(Records from a data collection)
● ● ● ● ● ● ●
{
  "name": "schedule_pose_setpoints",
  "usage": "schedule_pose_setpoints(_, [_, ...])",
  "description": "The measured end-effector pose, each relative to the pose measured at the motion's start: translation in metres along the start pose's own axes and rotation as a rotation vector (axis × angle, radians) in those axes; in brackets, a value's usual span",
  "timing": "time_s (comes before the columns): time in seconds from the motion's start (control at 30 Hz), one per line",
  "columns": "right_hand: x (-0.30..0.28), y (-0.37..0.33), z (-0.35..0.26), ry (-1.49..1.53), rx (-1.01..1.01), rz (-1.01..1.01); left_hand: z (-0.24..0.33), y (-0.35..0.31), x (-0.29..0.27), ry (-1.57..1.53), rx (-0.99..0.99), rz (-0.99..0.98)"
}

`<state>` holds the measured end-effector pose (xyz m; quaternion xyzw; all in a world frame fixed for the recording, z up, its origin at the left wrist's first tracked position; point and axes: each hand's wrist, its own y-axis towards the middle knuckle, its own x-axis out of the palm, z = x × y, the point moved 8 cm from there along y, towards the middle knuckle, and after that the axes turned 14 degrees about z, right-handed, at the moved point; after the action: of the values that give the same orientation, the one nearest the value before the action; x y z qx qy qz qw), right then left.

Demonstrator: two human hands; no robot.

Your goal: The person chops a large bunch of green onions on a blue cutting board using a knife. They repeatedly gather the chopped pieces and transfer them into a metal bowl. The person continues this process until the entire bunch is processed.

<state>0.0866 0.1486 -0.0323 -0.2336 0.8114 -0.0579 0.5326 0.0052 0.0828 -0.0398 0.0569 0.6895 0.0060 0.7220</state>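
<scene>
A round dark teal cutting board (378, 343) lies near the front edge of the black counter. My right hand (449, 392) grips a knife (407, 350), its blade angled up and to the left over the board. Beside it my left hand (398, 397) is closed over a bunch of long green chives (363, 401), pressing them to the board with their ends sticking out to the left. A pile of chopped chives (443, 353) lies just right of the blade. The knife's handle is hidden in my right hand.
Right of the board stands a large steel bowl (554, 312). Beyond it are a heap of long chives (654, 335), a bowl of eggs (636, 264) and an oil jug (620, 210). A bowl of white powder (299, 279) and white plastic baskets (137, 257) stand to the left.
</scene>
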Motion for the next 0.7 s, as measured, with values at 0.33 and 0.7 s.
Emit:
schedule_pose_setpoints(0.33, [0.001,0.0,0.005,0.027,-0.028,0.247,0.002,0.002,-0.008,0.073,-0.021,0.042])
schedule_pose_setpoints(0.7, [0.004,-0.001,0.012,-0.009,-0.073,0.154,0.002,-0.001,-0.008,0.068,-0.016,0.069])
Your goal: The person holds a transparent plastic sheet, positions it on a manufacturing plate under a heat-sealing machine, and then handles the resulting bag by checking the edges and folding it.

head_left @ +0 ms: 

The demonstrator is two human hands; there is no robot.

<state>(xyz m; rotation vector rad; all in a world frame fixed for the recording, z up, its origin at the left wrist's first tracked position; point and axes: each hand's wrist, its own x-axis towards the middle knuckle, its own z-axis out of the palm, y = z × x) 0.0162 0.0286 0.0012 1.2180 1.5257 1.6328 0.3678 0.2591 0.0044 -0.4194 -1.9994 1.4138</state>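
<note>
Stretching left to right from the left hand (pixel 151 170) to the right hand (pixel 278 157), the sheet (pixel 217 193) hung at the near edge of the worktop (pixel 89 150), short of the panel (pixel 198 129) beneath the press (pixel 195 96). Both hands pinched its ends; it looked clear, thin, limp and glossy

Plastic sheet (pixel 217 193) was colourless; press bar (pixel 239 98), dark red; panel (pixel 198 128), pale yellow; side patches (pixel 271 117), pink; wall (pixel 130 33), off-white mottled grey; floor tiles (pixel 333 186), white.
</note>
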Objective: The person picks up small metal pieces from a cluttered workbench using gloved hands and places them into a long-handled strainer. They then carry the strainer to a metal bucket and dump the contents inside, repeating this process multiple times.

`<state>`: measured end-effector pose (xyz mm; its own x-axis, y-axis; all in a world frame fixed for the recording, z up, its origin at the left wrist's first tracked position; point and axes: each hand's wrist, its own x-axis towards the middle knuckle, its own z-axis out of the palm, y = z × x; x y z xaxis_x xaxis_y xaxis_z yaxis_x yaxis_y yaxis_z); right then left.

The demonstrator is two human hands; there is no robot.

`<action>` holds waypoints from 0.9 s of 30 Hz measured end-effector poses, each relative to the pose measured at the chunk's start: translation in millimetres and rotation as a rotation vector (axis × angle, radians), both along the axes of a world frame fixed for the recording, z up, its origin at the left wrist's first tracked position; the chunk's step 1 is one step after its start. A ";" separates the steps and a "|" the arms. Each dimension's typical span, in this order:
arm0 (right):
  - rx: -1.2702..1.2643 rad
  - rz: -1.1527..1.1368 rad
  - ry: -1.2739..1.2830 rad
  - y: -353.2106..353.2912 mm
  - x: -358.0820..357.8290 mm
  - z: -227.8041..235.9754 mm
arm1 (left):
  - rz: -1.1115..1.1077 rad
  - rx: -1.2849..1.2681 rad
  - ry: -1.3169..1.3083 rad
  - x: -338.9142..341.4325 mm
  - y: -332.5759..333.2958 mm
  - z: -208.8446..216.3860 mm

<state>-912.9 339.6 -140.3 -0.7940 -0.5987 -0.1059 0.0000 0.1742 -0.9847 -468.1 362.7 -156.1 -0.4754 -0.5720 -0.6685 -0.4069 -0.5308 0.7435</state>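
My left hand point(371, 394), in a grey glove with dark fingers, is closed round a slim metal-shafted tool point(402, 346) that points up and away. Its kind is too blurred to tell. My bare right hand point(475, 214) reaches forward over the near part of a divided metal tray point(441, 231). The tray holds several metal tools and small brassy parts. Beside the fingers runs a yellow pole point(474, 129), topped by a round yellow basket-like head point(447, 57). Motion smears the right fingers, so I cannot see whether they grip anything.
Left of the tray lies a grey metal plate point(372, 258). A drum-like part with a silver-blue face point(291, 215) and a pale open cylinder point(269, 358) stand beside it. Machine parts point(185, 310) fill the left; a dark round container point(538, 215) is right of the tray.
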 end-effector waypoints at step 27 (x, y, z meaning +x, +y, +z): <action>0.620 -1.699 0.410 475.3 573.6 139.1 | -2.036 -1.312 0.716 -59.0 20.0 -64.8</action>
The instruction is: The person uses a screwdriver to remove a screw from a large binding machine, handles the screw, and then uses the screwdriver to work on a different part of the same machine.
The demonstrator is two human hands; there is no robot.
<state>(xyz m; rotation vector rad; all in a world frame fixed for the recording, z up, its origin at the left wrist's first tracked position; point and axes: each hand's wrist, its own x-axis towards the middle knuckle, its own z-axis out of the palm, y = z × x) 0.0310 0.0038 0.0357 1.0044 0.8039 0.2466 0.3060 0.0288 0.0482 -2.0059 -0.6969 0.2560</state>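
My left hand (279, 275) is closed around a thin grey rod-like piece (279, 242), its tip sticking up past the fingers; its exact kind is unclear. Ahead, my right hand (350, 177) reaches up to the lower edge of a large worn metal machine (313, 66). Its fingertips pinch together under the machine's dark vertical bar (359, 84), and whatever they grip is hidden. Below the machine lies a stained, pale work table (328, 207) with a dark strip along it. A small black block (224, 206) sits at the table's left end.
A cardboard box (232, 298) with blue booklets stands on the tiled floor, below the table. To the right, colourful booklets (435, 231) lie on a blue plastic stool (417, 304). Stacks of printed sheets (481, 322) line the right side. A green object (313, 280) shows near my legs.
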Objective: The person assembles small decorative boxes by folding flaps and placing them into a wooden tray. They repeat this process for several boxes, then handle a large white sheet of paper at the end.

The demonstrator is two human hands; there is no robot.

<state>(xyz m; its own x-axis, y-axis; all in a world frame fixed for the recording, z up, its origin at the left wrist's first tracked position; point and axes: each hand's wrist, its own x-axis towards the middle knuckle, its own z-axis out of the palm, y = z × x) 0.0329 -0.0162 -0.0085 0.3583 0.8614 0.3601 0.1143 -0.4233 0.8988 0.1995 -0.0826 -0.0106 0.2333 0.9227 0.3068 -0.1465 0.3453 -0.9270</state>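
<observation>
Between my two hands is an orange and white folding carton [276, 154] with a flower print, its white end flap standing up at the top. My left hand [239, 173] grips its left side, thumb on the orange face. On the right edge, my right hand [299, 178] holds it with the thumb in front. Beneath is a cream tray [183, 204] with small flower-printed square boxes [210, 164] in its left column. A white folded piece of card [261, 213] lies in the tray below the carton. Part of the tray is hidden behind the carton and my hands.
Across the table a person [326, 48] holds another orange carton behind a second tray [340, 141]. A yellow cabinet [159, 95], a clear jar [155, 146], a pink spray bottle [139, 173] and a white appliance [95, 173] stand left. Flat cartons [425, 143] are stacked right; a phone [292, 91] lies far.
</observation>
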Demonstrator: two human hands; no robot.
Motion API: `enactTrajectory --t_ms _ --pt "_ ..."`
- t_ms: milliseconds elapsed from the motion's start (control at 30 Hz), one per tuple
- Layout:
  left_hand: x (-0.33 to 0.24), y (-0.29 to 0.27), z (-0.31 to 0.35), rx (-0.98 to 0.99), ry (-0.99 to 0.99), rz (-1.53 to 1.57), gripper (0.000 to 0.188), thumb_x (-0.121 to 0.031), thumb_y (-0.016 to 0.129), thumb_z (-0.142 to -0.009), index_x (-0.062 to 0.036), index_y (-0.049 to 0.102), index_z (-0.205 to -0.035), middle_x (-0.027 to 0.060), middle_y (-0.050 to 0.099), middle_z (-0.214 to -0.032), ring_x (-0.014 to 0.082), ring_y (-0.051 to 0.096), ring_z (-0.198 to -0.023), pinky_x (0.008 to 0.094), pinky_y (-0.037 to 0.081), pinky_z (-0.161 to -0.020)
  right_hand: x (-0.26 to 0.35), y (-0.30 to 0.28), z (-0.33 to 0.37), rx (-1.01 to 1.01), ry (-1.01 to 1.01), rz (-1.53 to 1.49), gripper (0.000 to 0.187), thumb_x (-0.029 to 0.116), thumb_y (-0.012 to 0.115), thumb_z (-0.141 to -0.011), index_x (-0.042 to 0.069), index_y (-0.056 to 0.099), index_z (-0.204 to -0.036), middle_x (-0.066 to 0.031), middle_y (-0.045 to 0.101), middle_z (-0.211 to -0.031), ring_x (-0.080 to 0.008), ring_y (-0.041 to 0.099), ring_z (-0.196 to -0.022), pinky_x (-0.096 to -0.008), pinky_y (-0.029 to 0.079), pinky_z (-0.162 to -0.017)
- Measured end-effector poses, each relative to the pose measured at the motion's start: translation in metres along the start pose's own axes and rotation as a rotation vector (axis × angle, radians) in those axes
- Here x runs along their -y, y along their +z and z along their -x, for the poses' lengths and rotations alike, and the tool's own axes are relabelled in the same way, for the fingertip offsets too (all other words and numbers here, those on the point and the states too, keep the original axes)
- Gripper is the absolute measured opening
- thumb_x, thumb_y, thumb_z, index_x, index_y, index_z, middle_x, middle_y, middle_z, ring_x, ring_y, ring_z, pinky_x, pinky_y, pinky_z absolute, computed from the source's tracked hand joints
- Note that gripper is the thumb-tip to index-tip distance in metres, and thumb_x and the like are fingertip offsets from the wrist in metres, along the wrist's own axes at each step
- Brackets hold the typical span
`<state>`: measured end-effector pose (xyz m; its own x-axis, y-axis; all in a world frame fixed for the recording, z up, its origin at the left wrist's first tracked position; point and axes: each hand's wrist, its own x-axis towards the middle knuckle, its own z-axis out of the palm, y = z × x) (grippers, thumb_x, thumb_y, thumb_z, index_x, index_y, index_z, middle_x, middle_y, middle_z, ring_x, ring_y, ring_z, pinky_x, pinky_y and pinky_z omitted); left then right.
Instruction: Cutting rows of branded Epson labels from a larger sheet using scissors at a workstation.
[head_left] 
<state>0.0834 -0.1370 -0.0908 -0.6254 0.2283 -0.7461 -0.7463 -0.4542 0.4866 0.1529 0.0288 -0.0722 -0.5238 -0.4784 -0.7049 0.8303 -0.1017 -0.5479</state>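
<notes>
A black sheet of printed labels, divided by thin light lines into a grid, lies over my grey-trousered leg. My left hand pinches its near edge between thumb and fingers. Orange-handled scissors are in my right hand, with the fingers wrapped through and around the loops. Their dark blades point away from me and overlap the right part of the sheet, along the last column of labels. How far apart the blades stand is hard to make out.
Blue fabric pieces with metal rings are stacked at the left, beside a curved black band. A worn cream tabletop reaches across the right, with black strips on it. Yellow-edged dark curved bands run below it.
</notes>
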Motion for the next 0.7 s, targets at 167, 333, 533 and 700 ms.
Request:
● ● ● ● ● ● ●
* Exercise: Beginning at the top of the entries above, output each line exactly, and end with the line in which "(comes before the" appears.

* Solution below:
{
  "name": "schedule_pose_setpoints",
  "usage": "schedule_pose_setpoints(_, [_, ...])",
  "description": "The measured end-effector pose, each relative to the pose measured at the motion's start: translation in metres along the start pose's own axes and rotation as a rotation vector (axis × angle, radians) in those axes; in brackets, a value's usual span",
  "timing": "time_s (comes before the columns): time in seconds from the motion's start (control at 30 Hz), one per line",

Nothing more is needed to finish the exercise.